### Work request
Find the lines below holding the word "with" and copy each of them.

# # # #

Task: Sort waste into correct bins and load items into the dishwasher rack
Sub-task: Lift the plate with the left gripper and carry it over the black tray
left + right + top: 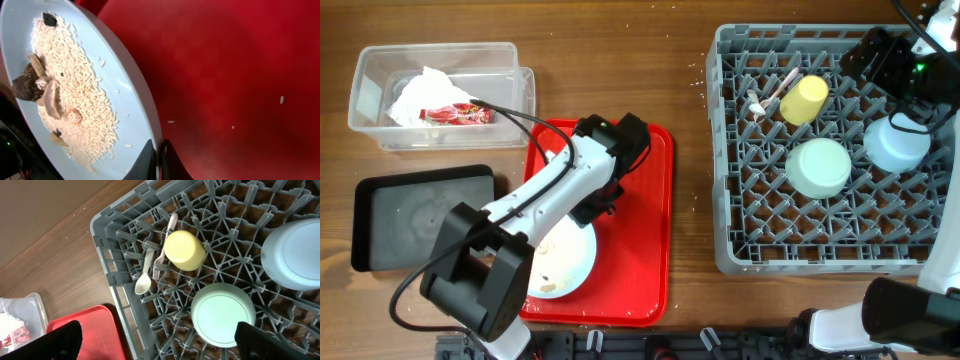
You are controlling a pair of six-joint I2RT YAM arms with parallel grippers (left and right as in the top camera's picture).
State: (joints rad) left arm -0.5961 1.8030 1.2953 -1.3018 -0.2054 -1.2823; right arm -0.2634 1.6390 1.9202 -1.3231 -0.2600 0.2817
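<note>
My left gripper (159,161) is shut on the rim of the light blue plate (125,95), tilted over the red tray (240,75); in the overhead view the gripper (595,205) grips the plate (565,262). Beige crumbs (75,95) and a dark brown lump (25,86) lie on the plate. My right gripper (155,340) is open and empty above the grey rack (825,245). In the rack stand the yellow cup (805,100), mint green bowl (818,166), light blue bowl (896,142) and white fork (772,93). The clear box (500,85) holds white napkins (425,92) and the red wrapper (458,114).
The shallow black tray (420,215) lies at the left edge, below the clear box. A few loose crumbs (281,100) lie on the red tray. Bare wooden table (690,120) runs between the red tray and the rack.
</note>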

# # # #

### Task result
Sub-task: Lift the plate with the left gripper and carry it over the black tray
You are controlling a pair of six-joint I2RT YAM arms with parallel grippers (left and right as in the top camera's picture).

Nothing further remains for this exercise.